Die Bewohner der Erde sind offenbar stark an sich selbst interessiert: Jahrhundertelang haben sie von sich Bilder gemacht, vielleicht noch von ein paar Tieren. Ihr Eigeninteresse setzte sich über Jahrhunderte und verschiedenste technische Hilfsmittel fort: In Höhlen gab es bloß erdige Brauntöne, auf Leinwänden wurde es bunter, greller, bis hin zu den Filmen in Kameras. Dann scheint ein fundamentaler Wandel stattzufinden: Die Datenvisualisierung zeigt einen meteorhaften Anstieg an Bildern, in denen eine Welt ganz ohne Menschen abgebildet ist, eine Welt, gefüllt mit Gebäuden und Gegenständen.
Um diese kleine Geschichte zu verifizieren, brauchen wir zum Glück keine Drohne ins All zu schicken. Wir können einfach dem Bilderstrom auf Instagram, Flickr oder Tumblr aufrufen. Auffällige Beispiele sind die Fotoblogs der beiden Matts von BergLondon (Webb & Jones), von Katharina Birkenbach oder Plugimi. Oder, oder, oder. Es scheint, als hätten wir das menschliche Porträt professionellen Fotografen und Fashionbloggern überlassen.
Der Untergang der Historienmalerei
Als ausgebildete Kunsthistorikerin interessiert mich das natürlich, denn in der Geschichte der Bilder ist das eine sehr neue Entwicklung. Bis in das 20. Jahrhundert hinein wurde in der Hierarchie der Bildergenres das Porträt des Menschen am stärksten gewürdigt. Je mehr Menschen, desto besser: Die Historienmalerei stand an oberster Stelle, danach folgte die Portraitmalerei und an dritter Stelle erst kam die Genremalerei – und selbst die zeigte ihre Szenen des täglichen Lebens immer noch mit Menschen. Tierporträts, Landschaften und Stillleben standen klassisch an letzter Stelle. Deshalb ist es erstaunlich, dass das menschenleere Bild solche Beliebtheit erfährt beziehungsweise, dass das Stillleben eine spektakuläre Renaissance erlebt.

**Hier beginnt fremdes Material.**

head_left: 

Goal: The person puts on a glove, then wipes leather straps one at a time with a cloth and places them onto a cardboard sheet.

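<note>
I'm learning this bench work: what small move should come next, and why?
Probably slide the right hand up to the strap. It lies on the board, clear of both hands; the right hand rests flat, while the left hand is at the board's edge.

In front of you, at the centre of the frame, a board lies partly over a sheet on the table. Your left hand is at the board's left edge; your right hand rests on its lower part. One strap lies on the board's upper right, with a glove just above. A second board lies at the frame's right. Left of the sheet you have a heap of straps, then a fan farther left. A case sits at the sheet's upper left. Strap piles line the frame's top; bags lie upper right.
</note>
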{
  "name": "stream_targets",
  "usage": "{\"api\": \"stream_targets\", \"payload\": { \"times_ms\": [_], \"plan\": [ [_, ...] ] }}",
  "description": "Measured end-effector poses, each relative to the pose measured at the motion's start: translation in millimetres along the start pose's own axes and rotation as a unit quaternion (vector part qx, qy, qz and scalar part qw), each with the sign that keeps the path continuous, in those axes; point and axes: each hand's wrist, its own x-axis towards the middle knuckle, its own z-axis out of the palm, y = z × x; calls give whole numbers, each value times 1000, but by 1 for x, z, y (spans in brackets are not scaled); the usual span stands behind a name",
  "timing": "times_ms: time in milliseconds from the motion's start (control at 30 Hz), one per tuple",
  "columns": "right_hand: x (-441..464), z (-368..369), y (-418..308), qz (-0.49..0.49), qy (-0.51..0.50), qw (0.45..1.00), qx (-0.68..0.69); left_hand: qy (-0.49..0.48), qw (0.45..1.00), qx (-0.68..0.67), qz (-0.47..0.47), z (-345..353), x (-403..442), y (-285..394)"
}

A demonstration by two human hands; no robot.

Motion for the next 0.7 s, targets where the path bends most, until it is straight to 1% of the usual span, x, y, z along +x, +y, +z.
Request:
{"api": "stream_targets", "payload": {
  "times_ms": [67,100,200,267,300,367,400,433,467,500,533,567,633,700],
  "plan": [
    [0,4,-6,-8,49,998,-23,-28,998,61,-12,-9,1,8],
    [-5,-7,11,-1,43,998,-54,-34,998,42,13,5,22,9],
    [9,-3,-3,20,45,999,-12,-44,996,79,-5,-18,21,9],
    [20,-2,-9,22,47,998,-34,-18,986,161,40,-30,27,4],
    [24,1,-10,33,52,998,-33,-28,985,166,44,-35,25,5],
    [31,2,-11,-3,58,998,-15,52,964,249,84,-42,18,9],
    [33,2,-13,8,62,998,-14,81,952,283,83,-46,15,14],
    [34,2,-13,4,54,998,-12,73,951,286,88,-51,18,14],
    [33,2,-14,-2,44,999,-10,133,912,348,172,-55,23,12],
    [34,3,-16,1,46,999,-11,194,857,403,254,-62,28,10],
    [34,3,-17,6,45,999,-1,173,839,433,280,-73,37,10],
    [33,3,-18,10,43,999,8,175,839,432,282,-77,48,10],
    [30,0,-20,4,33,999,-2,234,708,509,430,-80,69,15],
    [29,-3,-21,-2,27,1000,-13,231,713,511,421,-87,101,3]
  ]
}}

Vor kurzem habe ich Norman Brysons berühmten Essay „Das Übersehene in der Malerei“ („Looking at the Overlooked“) über die Malerei der Stillleben gelesen. Im Vergleich mit den damaligen Bildern ist heute jedoch Übermaß und Wohlstand als Belohnung für ein tugendhaft gelebtes Leben nicht das Thema der heutigen menschenleeren Bilder. Die neuen Stillleben verneinen jede menschliche Form: Es gibt keine Erzählung und in den meisten Bildern passiert nichts. Es gibt kein Ereignis, abgesehen vom physikalischen Ausschluss der Menschen. Und das ist in diesem Ausmaß ein Ereignis an sich. Was sagt das über uns aus?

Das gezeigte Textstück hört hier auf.